The doctor shook his head. “No, nothing’s wrong,” he said in a voice devoid of inflection as he continued to read. A few moments later, he returned to the exam table and listened again to Payne’s chest for what seemed like several minutes. Payne was instructed to stand up, sit down, hold his breath, lie down, and jump on one leg.
Noble made a few more notes, rose from his stool, then pressed a button on the wall. “Please send Jan in with a cart.” He released the intercom and turned to Payne. “Okay, I’m going to have a nurse draw some blood and take an ECG tracing of your heart. Radiology will then take you downstairs for an MRI of your brain, and after that you’ll be free to go.”
Payne sat up. “Wait a minute — you found something. Something’s wrong.”
“Did I say that?”
“No, but—”
“Everything’s fine, Agent Payne. Don’t worry.”
Payne looked hard at Noble, who broke eye contact. He doubted the doctor was telling him the truth. “At least tell me what you think of this amnesia, how long I might have it.”

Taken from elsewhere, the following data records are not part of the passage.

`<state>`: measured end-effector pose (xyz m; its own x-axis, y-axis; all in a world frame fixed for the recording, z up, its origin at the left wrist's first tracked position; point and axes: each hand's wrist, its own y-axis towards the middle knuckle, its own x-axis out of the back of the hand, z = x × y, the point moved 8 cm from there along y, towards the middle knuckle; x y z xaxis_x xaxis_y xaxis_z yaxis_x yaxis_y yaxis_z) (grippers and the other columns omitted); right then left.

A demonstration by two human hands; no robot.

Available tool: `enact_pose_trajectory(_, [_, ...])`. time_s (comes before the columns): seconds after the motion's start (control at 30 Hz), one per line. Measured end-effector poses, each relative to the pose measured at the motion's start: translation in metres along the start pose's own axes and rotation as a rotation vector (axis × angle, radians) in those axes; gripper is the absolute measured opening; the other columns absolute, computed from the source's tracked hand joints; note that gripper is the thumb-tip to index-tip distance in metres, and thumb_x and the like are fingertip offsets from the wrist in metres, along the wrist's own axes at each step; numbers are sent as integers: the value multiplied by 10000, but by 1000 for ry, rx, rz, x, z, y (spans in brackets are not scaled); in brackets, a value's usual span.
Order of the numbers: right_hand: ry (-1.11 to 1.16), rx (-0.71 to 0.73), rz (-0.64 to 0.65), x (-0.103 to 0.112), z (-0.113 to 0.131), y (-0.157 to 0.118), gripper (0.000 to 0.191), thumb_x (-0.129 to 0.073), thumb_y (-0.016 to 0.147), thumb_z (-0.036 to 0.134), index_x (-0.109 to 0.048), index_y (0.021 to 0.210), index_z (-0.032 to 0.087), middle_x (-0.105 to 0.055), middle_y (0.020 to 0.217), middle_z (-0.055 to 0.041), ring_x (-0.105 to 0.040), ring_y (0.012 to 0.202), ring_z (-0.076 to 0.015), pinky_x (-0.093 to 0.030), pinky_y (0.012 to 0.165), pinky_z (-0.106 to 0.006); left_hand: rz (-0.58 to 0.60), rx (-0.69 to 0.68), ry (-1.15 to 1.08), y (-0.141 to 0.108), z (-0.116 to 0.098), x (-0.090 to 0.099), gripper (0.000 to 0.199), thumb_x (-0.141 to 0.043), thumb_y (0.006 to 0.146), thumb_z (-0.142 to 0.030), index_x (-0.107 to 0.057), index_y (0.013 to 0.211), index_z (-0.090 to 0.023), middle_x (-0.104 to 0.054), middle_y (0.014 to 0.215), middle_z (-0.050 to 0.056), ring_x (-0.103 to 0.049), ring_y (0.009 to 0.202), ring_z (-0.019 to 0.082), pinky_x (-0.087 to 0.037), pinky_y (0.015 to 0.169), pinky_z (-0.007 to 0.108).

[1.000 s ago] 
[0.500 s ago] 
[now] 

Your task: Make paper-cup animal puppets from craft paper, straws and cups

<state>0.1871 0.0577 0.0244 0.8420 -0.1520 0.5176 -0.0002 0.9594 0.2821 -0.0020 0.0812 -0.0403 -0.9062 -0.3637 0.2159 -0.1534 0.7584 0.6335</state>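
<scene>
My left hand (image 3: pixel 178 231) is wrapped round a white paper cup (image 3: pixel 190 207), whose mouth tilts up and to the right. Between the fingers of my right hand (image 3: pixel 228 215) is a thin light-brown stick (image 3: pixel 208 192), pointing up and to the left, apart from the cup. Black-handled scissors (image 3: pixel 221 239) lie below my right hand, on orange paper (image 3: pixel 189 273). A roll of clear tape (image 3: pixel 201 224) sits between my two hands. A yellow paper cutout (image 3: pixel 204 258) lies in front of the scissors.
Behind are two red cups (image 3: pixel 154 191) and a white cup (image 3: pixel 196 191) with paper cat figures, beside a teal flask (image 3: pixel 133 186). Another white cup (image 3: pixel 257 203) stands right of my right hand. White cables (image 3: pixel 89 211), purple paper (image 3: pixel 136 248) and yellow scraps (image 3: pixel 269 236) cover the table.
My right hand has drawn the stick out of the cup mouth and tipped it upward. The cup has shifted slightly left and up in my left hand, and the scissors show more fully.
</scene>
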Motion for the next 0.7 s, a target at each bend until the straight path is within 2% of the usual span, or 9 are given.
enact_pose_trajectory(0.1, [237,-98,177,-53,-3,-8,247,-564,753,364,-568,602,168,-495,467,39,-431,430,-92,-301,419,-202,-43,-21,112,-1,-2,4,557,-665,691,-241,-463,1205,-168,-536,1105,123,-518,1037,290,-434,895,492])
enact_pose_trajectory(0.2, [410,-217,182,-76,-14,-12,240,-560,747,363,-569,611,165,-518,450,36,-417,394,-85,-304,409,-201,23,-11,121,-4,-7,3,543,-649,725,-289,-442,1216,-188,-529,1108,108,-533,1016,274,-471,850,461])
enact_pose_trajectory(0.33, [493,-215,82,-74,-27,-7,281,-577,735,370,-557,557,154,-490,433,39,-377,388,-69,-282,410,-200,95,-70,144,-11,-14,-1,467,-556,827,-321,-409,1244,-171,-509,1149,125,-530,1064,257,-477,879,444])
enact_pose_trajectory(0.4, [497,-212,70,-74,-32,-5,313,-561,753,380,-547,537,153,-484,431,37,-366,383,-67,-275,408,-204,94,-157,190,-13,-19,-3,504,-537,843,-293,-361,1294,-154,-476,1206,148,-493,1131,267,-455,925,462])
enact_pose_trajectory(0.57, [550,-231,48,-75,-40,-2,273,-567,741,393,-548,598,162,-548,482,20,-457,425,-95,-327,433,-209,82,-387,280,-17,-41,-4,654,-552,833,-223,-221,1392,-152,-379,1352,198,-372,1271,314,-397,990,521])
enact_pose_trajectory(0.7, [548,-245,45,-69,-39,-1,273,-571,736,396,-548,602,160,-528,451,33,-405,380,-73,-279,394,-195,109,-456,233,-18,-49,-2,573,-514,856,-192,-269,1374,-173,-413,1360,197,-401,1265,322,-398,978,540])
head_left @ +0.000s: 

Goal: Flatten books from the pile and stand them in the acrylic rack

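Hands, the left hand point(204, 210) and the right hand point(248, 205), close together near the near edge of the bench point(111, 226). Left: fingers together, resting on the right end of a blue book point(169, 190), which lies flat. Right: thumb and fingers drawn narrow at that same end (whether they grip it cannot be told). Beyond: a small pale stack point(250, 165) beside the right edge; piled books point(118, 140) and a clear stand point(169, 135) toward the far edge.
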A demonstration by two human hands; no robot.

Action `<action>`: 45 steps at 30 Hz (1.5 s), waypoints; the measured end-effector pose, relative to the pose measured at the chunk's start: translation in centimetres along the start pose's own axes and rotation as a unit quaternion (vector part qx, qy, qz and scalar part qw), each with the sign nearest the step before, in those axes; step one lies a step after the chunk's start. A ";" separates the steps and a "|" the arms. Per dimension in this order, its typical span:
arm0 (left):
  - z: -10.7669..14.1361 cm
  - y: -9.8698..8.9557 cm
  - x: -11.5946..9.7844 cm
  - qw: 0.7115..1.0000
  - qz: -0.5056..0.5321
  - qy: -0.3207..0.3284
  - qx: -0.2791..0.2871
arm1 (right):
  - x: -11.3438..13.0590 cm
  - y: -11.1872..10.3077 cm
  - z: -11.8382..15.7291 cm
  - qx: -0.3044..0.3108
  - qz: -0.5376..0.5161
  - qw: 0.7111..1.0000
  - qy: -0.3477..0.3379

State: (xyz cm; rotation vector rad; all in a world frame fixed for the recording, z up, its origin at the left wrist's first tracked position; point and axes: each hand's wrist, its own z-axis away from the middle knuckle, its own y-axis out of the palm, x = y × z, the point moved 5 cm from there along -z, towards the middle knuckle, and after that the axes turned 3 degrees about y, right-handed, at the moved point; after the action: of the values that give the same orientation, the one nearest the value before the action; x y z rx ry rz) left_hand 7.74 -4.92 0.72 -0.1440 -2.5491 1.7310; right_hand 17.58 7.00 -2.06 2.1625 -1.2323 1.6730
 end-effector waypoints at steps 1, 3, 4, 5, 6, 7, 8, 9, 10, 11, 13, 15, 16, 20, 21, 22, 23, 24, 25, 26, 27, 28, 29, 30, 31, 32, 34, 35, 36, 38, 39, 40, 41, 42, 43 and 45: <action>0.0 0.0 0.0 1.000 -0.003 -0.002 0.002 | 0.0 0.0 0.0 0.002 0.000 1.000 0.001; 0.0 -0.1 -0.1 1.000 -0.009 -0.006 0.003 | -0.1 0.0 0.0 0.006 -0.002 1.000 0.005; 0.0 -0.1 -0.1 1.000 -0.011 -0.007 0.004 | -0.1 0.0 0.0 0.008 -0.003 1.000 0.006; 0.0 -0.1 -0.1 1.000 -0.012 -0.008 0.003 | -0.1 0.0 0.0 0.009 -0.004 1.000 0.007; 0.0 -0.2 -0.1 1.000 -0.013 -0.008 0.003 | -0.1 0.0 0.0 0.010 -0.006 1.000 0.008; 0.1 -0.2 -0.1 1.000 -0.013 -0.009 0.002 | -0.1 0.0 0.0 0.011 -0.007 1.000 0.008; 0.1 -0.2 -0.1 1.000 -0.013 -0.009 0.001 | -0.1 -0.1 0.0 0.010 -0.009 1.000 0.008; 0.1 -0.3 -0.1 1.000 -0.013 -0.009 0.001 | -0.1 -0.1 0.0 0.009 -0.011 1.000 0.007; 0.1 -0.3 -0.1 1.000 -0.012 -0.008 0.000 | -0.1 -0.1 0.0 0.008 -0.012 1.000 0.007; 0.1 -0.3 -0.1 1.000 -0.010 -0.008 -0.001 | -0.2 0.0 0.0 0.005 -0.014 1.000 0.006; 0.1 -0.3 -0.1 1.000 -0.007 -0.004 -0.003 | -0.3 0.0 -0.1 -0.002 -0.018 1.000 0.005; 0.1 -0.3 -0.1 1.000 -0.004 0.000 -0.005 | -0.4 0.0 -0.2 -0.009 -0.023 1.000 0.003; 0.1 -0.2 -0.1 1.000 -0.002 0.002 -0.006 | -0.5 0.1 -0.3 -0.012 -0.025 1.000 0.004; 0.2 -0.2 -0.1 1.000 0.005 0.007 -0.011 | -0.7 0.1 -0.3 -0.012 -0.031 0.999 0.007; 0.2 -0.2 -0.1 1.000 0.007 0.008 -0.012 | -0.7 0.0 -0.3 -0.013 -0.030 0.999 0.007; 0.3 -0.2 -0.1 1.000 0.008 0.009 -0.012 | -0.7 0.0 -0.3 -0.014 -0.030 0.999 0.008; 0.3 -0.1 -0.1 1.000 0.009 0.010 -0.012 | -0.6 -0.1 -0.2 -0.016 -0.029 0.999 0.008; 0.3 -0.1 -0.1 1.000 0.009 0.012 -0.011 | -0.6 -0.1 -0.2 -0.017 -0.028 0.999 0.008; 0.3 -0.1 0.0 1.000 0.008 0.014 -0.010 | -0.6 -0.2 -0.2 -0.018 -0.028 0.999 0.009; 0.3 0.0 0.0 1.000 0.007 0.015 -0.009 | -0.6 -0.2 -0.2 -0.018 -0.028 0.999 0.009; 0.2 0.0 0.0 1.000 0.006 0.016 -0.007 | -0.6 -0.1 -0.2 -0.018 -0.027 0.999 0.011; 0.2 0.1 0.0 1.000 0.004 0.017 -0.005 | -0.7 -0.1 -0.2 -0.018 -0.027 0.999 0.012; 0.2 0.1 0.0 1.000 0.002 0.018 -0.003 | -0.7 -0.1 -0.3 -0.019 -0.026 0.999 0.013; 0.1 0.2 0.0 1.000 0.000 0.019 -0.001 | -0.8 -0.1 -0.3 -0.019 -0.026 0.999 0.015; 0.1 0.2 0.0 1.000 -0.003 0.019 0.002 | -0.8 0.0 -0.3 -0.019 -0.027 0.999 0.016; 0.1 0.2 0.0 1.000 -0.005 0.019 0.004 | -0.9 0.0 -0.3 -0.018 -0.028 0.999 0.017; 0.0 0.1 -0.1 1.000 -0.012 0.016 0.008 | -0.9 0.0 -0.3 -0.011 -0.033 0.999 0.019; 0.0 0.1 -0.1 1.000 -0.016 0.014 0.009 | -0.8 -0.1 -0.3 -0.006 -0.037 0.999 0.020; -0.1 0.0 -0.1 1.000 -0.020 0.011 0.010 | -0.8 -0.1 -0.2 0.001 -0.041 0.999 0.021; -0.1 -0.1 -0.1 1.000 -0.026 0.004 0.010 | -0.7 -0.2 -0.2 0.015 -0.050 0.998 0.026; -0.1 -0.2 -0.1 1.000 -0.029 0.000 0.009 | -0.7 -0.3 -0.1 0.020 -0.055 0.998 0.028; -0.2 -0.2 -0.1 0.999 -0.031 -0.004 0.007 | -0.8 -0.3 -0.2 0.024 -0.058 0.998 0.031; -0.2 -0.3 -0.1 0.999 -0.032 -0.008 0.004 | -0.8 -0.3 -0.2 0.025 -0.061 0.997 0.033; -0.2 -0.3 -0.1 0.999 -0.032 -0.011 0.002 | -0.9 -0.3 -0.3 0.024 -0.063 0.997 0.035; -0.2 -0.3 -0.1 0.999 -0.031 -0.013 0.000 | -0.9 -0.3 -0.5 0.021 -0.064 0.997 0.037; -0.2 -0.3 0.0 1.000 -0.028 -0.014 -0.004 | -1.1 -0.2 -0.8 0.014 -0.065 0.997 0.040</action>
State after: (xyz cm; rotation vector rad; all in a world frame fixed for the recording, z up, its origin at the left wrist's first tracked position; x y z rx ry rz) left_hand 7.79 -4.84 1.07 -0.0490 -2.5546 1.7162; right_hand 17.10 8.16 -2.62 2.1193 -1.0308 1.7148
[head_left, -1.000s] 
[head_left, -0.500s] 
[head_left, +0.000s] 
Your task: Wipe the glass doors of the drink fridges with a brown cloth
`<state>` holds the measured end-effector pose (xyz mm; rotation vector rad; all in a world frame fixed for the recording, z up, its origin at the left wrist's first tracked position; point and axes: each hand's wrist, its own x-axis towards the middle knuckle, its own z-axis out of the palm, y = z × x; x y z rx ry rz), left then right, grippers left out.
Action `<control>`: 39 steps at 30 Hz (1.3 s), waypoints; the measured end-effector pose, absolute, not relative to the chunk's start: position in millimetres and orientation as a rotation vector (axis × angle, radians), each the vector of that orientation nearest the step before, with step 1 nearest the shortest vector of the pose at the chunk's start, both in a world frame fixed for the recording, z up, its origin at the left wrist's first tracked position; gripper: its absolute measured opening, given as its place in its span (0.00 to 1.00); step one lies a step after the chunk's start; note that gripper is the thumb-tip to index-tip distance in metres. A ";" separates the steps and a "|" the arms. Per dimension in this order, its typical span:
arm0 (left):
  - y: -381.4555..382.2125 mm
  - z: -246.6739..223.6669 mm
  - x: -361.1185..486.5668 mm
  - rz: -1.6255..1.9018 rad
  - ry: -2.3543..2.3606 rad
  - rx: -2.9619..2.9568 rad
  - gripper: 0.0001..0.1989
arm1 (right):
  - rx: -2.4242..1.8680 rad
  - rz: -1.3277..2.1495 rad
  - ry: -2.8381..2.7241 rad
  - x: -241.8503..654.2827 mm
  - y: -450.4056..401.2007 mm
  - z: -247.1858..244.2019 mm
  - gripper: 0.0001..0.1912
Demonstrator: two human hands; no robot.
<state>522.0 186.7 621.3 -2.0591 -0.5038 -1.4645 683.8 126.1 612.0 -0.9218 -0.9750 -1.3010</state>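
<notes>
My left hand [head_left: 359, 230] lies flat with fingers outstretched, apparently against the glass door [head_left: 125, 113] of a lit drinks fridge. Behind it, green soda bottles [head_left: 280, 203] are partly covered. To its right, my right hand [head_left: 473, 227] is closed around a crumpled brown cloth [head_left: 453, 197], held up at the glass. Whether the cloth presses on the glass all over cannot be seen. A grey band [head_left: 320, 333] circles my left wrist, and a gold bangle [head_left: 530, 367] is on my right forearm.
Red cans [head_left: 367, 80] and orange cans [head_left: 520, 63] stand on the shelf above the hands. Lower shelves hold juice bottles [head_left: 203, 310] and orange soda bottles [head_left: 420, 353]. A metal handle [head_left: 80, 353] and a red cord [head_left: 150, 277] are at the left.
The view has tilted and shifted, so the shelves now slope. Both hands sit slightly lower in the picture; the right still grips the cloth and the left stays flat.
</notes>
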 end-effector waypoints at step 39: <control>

Noble clasped the file in front of his chest and folded his arms. “All right, I’ll tell you what I think. I’ve never heard of the type of memory loss you’re claiming to have. I’ve never seen such a case either in practice or in the journals. When someone has a head injury like what you’re describing, if it’s substantial enough to cause such considerable memory loss, it usually causes other neurological disturbances.”
“In English, Doc.”
“You’d probably be brain-dead or damn near a mental vegetable.”
“Probably?”
“I can only tell you what I know, Agent Payne. But, I can also tell you that it seems like every day I see something I haven’t seen before. There was a case I heard about on TV, of all places, that dealt with a man who would disappear for weeks at a time. Whenever he returned home to his wife and children, he’d claim that he didn’t even know he’d been gone. This went on for years. This neuropsychiatrist from Stanford they interviewed went on about episodic memory and procedural memory, and how you can retain one and lose the other. I’d never heard of that. I called him up, we chatted, and he quoted a dozen references for the condition. So, Agent Payne, just because I haven’t come across something in the journals I read doesn’t mean it wasn’t written up in one of the dozens of others I don’t read.”
Payne sat there, staring at the doctor, his eyebrows bunched together.
“Medicine isn’t as much of a science as we’d like to think,” Noble continued. “Sometimes we’re just guessing, is all. Follow me?”